ASSIGNED TASK:
What is needed is an exact retyping of the records below, from the first line through the line that contains "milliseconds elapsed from".

Stored data entries:
┌──
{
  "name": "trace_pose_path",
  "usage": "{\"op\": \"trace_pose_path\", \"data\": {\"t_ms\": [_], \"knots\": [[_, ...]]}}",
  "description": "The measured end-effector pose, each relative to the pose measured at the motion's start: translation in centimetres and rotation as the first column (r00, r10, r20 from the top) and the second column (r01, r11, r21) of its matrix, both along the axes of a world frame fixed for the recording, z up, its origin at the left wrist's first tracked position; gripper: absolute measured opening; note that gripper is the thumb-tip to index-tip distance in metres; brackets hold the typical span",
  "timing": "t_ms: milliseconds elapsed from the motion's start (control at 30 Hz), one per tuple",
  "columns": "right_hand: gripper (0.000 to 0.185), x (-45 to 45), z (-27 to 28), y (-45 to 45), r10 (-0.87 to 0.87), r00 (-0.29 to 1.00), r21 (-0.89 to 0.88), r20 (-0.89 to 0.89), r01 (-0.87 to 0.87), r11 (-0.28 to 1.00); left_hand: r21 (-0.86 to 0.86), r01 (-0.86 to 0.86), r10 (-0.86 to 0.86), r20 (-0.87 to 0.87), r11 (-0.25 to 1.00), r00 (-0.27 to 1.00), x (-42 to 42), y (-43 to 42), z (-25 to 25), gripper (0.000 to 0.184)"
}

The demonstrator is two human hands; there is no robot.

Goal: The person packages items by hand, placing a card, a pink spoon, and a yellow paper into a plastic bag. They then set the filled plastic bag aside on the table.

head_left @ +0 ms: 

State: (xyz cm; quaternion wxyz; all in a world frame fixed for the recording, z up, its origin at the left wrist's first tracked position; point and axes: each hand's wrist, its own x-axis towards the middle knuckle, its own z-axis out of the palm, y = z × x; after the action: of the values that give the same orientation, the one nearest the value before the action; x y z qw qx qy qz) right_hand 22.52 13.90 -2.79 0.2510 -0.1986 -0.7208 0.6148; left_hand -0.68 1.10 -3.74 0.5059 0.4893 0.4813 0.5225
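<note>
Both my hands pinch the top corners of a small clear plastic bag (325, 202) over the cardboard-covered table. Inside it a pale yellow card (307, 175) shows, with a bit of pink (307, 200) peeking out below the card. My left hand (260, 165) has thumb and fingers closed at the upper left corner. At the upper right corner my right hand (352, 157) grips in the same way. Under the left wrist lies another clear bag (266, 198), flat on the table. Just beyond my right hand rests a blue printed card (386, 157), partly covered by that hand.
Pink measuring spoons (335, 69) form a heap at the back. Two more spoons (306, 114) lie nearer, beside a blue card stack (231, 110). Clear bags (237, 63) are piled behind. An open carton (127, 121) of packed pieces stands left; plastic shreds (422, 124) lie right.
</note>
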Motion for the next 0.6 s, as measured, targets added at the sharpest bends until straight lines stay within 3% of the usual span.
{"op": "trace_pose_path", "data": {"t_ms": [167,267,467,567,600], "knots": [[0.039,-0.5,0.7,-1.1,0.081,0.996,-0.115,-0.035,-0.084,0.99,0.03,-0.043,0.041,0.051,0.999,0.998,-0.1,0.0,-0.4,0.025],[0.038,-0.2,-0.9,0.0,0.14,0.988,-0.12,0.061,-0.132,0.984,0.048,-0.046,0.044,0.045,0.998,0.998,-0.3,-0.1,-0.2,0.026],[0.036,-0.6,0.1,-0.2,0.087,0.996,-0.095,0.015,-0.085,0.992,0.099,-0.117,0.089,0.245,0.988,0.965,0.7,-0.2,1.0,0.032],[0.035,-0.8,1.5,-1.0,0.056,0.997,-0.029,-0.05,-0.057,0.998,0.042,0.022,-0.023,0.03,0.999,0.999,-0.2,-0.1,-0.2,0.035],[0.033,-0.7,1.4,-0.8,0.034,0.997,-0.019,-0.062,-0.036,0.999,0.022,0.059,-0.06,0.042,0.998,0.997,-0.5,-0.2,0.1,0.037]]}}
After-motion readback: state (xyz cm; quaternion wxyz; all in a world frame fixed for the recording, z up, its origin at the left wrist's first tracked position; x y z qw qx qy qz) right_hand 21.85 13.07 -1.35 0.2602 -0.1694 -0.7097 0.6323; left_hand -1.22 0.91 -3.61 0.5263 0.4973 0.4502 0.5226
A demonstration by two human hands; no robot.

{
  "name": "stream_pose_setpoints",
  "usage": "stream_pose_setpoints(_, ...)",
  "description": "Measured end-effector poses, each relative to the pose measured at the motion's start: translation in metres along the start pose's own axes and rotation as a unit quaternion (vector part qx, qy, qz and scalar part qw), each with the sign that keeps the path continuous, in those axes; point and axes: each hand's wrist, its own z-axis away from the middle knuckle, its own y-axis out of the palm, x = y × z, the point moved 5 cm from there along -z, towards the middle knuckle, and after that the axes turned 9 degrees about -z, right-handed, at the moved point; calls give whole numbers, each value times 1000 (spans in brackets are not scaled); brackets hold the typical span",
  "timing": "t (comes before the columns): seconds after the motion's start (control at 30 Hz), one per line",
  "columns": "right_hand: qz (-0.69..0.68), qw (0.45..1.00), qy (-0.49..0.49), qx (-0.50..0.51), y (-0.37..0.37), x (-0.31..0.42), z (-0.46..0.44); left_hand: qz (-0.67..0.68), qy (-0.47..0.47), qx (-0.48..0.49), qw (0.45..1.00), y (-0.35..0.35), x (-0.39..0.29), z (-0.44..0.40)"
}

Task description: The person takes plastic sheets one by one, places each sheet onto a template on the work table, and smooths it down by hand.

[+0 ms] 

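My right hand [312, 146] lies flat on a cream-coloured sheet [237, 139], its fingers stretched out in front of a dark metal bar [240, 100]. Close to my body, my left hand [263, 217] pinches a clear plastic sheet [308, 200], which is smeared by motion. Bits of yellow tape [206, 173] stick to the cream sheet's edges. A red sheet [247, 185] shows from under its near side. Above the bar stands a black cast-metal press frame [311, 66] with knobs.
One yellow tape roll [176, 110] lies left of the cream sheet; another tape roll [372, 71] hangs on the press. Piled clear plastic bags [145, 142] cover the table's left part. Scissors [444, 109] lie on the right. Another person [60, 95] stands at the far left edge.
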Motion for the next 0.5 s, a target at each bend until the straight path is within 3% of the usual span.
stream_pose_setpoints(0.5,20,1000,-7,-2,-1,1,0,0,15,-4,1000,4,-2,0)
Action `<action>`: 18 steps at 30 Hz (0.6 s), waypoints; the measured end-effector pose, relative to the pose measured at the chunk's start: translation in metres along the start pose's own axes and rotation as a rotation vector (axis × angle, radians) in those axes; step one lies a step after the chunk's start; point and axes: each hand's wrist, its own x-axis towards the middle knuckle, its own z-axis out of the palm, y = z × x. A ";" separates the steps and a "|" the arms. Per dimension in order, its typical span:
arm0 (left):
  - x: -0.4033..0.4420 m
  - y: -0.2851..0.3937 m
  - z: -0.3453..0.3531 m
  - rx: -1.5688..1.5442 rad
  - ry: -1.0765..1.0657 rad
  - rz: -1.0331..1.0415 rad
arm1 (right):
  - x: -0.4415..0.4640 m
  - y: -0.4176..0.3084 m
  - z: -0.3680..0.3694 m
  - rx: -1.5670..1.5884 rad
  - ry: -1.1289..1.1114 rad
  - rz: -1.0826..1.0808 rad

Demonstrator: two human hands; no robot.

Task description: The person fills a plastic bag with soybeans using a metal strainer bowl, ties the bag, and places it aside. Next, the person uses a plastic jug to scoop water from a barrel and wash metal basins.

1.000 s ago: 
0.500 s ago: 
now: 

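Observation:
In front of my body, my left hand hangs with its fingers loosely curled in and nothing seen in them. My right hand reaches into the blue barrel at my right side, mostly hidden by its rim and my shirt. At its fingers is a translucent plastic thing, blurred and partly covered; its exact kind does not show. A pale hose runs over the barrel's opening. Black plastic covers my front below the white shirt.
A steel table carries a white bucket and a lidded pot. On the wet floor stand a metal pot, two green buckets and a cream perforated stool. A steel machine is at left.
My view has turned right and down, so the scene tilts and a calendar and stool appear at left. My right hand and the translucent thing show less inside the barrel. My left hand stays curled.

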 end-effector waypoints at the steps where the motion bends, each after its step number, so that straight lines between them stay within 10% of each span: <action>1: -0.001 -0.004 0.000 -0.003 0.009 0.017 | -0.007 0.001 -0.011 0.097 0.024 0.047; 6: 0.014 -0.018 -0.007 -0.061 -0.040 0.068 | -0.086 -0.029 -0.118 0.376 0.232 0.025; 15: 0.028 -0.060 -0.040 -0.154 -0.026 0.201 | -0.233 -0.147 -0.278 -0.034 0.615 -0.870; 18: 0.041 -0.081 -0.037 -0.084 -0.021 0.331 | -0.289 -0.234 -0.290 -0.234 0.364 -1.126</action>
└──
TASK RESULT:
{
  "name": "trace_pose_path",
  "usage": "{\"op\": \"trace_pose_path\", \"data\": {\"t_ms\": [_], \"knots\": [[_, ...]]}}",
  "description": "The measured end-effector pose, each relative to the pose measured at the motion's start: translation in centimetres and rotation as the first column (r00, r10, r20 from the top) and the second column (r01, r11, r21) of its matrix, both along the axes of a world frame fixed for the recording, z up, its origin at the left wrist's first tracked position; gripper: absolute measured opening; note that gripper is the thumb-tip to index-tip distance in metres; brackets hold the typical span",
  "timing": "t_ms: milliseconds elapsed from the motion's start (control at 30 Hz), one per tuple",

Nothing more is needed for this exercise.